Percentages of age-related disabilities in PLWHIV and community controls.

Beyond the examination of categorical differences between groups (Figure 1), Table 2 explores differences in continuous indicators of clinical and behavioral data. Among PLWHIV, there was less use of medications. They also had a higher number of medical visits, smaller circumferences in body measurements (calf, arm, and waist), lower BMI, lower muscle mass index, and higher gait speed. Table 3 presents multilevel correlates of HIV in the studied sample. Models were built based on both statistical (variables with P ≤ .20 from Tables 1 and 2) and theoretical reasoning (ie, controlling for education and income).[22,23] It was observed that associations identified in crude analyses (model 1) were maintained after controlling for education and income (model 2). In the final model, the use of condoms, number of medical consultations, low/normal weight, higher gait speed, and lower muscle mass index were independently associated with HIV. A P value ≤.05 was set for statistical significance, and analyses were carried out using the Statistical Package for the Social Sciences (v. 23).

Table 2.

Comparison of measures of age-related disabilities in PLWHIV and community controls from Francisco Beltrão, Paraná, Brazil (n = 156).
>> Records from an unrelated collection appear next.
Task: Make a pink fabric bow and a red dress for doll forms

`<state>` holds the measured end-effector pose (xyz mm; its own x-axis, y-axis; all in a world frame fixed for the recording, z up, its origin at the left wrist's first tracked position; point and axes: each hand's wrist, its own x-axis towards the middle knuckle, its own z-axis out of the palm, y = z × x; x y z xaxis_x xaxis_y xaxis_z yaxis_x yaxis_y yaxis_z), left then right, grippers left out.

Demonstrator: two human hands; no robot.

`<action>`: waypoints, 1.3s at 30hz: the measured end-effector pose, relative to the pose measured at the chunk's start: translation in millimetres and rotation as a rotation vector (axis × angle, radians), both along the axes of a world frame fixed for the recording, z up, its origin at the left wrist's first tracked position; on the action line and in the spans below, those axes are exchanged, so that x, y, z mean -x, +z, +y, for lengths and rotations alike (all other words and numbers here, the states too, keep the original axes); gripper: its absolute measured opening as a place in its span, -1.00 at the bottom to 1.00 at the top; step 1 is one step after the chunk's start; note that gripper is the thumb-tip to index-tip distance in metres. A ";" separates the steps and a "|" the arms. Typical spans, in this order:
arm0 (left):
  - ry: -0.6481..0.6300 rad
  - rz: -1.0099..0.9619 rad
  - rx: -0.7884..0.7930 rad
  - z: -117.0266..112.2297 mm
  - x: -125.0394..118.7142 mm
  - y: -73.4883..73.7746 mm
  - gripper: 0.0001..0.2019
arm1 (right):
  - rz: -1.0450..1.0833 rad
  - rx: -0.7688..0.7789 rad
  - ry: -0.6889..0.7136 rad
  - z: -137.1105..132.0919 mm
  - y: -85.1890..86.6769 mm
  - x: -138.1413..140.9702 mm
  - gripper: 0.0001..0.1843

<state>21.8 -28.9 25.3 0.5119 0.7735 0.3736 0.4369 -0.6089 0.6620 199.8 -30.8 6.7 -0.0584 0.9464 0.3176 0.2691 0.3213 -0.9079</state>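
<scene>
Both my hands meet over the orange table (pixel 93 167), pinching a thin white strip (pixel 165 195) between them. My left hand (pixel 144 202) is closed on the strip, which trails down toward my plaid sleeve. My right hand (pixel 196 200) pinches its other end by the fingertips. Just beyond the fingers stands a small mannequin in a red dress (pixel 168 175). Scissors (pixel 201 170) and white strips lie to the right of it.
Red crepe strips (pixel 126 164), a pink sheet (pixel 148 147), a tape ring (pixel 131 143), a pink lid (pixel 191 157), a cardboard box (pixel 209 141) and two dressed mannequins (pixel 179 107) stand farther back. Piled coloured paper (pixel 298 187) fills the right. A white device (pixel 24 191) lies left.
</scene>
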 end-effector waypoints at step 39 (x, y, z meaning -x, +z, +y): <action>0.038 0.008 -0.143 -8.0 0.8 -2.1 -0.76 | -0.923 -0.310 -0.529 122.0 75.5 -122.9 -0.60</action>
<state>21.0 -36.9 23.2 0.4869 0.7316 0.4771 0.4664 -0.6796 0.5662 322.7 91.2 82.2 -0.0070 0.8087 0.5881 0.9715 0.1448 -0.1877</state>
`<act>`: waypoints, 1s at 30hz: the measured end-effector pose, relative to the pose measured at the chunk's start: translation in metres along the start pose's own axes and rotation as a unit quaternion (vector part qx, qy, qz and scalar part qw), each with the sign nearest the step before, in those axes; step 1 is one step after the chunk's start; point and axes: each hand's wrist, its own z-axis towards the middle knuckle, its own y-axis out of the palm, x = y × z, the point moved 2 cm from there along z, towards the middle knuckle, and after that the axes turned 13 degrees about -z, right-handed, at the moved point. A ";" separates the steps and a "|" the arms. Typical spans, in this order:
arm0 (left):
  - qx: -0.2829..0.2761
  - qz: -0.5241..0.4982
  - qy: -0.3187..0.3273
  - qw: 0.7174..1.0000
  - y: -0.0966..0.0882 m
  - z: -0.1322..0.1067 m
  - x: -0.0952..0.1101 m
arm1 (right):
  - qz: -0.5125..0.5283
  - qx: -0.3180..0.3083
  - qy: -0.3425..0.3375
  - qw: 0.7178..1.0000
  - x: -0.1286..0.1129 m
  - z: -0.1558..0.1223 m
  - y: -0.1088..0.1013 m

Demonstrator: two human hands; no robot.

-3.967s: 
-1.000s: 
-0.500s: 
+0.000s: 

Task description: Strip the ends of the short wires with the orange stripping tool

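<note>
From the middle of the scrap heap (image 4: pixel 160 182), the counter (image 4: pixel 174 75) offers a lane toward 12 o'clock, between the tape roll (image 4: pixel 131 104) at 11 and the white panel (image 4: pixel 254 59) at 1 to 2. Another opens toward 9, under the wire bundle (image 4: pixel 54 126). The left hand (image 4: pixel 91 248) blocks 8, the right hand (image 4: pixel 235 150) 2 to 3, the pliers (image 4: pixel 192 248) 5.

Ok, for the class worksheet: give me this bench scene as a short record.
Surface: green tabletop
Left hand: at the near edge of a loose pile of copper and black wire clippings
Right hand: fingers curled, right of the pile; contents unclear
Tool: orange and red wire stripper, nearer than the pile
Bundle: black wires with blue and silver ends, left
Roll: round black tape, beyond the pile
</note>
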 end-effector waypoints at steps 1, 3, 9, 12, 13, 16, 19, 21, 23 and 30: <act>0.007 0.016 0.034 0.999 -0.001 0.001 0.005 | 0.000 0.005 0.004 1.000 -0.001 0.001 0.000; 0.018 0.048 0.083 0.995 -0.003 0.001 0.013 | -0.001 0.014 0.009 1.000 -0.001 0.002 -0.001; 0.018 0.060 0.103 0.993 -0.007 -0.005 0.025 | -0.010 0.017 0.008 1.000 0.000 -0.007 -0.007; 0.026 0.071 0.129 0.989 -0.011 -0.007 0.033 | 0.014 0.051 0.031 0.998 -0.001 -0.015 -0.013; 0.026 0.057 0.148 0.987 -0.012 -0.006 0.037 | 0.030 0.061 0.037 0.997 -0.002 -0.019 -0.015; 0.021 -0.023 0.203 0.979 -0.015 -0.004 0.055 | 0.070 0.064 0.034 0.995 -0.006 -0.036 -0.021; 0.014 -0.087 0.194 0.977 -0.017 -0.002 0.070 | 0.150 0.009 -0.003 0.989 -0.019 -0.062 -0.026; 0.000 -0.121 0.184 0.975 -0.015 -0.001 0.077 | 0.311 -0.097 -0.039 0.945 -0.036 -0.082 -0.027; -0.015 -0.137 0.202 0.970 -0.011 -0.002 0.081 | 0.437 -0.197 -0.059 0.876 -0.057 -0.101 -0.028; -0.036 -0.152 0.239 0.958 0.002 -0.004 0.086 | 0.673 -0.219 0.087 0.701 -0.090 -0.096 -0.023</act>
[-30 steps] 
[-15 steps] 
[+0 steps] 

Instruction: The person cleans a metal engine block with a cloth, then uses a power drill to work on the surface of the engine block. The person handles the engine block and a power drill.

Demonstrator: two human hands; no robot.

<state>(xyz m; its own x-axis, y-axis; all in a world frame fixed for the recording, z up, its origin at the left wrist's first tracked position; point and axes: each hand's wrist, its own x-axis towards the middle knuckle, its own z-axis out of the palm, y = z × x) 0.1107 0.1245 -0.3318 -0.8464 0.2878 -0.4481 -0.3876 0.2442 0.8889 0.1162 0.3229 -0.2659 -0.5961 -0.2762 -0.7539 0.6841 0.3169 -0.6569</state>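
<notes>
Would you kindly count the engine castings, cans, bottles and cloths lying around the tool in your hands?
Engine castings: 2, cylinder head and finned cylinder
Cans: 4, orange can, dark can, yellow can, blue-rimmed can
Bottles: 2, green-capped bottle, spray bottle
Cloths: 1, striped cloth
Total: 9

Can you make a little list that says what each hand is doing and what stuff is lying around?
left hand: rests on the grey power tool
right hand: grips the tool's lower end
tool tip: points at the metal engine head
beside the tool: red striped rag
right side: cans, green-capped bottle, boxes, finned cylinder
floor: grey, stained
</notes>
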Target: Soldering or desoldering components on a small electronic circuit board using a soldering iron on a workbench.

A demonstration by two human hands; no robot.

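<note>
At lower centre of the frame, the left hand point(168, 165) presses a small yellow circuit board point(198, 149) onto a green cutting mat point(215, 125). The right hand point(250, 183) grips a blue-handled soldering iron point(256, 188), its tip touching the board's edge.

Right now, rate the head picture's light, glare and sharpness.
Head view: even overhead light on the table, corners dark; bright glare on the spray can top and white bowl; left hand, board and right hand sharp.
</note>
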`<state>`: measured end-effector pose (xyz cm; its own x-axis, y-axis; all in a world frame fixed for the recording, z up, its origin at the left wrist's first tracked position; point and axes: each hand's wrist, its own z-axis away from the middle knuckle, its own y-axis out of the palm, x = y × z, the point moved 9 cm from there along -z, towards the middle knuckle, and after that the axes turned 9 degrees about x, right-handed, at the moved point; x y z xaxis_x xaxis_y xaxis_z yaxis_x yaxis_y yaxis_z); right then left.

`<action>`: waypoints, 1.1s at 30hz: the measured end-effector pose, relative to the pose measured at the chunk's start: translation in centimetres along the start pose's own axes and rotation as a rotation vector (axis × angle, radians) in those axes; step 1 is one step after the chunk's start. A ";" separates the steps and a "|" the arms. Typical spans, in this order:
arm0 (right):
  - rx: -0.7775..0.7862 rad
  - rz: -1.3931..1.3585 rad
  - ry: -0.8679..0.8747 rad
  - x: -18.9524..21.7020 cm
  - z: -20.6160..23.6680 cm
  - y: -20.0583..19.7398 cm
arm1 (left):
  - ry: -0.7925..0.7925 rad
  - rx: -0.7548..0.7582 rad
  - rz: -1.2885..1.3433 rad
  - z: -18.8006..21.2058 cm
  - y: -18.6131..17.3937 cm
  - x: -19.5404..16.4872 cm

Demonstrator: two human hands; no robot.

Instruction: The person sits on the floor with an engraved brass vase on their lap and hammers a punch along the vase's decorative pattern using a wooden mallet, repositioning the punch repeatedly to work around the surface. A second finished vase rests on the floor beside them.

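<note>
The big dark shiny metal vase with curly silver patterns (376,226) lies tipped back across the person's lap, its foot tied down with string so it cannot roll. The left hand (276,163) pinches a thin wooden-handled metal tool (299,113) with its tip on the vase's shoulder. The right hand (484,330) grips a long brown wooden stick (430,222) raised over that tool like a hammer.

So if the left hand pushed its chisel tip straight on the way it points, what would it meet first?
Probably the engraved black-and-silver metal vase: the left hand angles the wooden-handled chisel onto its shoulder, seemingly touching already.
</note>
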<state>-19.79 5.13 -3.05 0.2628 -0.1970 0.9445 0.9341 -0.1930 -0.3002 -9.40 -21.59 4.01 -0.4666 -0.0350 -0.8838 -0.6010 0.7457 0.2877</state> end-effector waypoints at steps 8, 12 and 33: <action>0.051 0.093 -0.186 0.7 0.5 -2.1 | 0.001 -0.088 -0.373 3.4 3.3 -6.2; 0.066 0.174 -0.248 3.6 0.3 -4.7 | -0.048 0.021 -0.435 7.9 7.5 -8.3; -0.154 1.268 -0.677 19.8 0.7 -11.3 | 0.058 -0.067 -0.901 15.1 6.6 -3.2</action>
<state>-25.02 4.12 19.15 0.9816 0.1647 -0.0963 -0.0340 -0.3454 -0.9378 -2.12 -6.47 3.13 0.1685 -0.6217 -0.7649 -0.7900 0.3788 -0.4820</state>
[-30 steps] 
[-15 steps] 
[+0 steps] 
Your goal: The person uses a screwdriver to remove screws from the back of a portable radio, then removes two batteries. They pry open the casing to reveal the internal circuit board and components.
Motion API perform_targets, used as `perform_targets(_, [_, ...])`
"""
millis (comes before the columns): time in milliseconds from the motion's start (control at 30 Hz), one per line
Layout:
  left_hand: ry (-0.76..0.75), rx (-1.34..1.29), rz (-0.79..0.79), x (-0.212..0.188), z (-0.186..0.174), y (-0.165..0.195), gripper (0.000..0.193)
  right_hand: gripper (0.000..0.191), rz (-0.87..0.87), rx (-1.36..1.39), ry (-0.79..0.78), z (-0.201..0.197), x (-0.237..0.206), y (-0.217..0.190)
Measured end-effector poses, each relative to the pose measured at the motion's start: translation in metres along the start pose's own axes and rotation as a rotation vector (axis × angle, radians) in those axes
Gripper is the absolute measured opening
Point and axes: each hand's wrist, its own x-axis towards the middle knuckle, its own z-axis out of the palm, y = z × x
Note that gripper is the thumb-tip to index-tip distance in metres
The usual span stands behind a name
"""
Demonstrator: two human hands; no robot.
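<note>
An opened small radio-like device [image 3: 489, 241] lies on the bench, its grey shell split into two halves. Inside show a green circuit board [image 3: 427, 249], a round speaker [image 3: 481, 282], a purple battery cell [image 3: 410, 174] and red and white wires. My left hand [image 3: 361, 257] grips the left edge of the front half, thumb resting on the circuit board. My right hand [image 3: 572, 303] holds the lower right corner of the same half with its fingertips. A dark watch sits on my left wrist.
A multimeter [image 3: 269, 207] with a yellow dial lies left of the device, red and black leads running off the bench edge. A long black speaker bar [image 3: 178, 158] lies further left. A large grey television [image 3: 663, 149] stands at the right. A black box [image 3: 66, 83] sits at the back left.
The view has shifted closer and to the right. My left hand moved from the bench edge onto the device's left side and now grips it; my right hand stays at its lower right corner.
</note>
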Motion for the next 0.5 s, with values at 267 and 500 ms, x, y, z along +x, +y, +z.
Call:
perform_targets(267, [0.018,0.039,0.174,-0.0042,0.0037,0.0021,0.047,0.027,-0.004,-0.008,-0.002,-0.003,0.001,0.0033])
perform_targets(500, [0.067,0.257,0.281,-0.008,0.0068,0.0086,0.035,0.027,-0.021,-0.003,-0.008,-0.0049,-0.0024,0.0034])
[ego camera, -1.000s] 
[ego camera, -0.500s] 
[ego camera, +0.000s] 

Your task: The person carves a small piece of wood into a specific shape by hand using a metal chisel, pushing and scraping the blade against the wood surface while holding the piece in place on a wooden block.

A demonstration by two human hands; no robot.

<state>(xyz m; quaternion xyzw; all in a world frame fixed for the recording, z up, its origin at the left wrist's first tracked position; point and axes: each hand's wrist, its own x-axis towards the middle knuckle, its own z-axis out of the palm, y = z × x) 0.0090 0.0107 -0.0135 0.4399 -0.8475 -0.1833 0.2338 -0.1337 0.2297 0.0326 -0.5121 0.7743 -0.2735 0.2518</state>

Variable Cases (n = 52) Controls (n = 104) P value
Number of medications 2.0 ± 2.2 2.9 ± 2.5 .019
Number of chronic non-infectious diseases 1.9 ± 1.7 2.1 ± 1.5 .25
Number of medical consultations 5.3 ± 3.0 3.5 ± 3.3 <.001
Activities of daily living 96.3 ± 15.6 99.8 ± 1.3 .28
Instrumental activities of daily living 26.0 ± 4.0 26.8 ± 1.0 .77
Mini-mental state examination 25.0 ± 3.6 24.9 ± 3.6 .91
Geriatric depression scale 4.1 ± 4.0 3.9 ± 3.6 .98
Waist circumference 91.5 ± 12.3 100.5 ± 11.5 <.001
Arm circumference 30.2 ± 4.5 33.0 ± 3.8 <.001
Calf circumference 35.2 ± 4.1 38.2 ± 4.3 <.001
Body mass index 25.5 ± 4.3 29.0 ± 5.5 <.001
Mini nutritional assessment 25.24 ± 4.3 25.83 ± 3.2 .66
Number of falls 0.29 ± 0.57 0.28 ± 0.70 .41
Gait speed 0.95 ± 0.27 0.87 ± 0.23 .017
Palmar grip strength 29.5 ± 11.5 29.1 ± 10.2 .95
Muscle mass index 7.80 ± 1.76 9.20 ± 1.77 <.001
Frailty syndrome 1.04 ± 1.30 1.17 ± 1.14 .26

Table 3.

Multivariate models for the correlates of HIV among older adults from Francisco Beltrão, Paraná, Brazil (n = 156).

Model 1 Model 2 Model 3
Variables OR (95% CI) OR (95% CI) OR (95% CI)
Skin color
 White 1 1 1
 Brown 4.81 (1.08–21.51) 5.53 (1.21–25.31) ---
 Black 1.92 (.41–9.05) 2.04 (.43–9.79) ---
Marital status
 Single 1 1 1
 Married .55 (.18–1.66) .54 (.18–1.65) ---
 Divorced 1.69 (.62–4.63) 1.63 (.59–4.55) ---
 Widowed .36 (.12–1.09) .35 (.12–1.09) ---
Use of condom
 No 1 1 1
 Yes 6.17 (2.96–12.89) 6.54 (3.06–13.99) 7.03 (2.80–17.65)
Number of medications .84 (.73–.99) .84 (.72–.98) ---
Number of medical consultations 1.18 (1.06–1.31) 1.18 (1.06–.1.32) 1.25 (1.09–1.43)
Waist circumference .94 (.91–.97) .94 (.91–.97) ---
Arm circumference .84 (.77–.92) .84 (.77–.92) ---
Calf circumference .83 (.76–.92) .83 (.76–.91) ---
Body mass index .86 (.79–.93) 86 (.79–.93) .88 (.79–.98)
Gait speed 3.99 (.93–17.00) 4.73 (1.04–21.52) 17.68 (2.55–122.58)
Muscle mass index .62 (.50 to.78) .61 (.49–.77) .72 (.54–.97)

4. Discussion

The goals of this study were to investigate the frequency of age-related disabilities in older PLWHIV and PNLWHIV and to examine the role of clinical and behavioral factors associated with HIV. The case of geriatric syndromes playing a role when investigating HIV outcomes is certainly puzzling for most of our society. However, according to some experts, there is a clear necessity in drawing attention to factors that are usually not explored among adults living with HIV.[5,6,9,26] Our main hypothesis that age-related disabilities would be higher among PLWHIV was not fully supported by the data, thus contradicting previous reports.[7,9,10] Comparisons with past studies on geriatric syndromes and HIV are rather limited since we could not locate investigations adopting the co-occurrence of 1 or more age-related disabilities to diagnose GS.[16]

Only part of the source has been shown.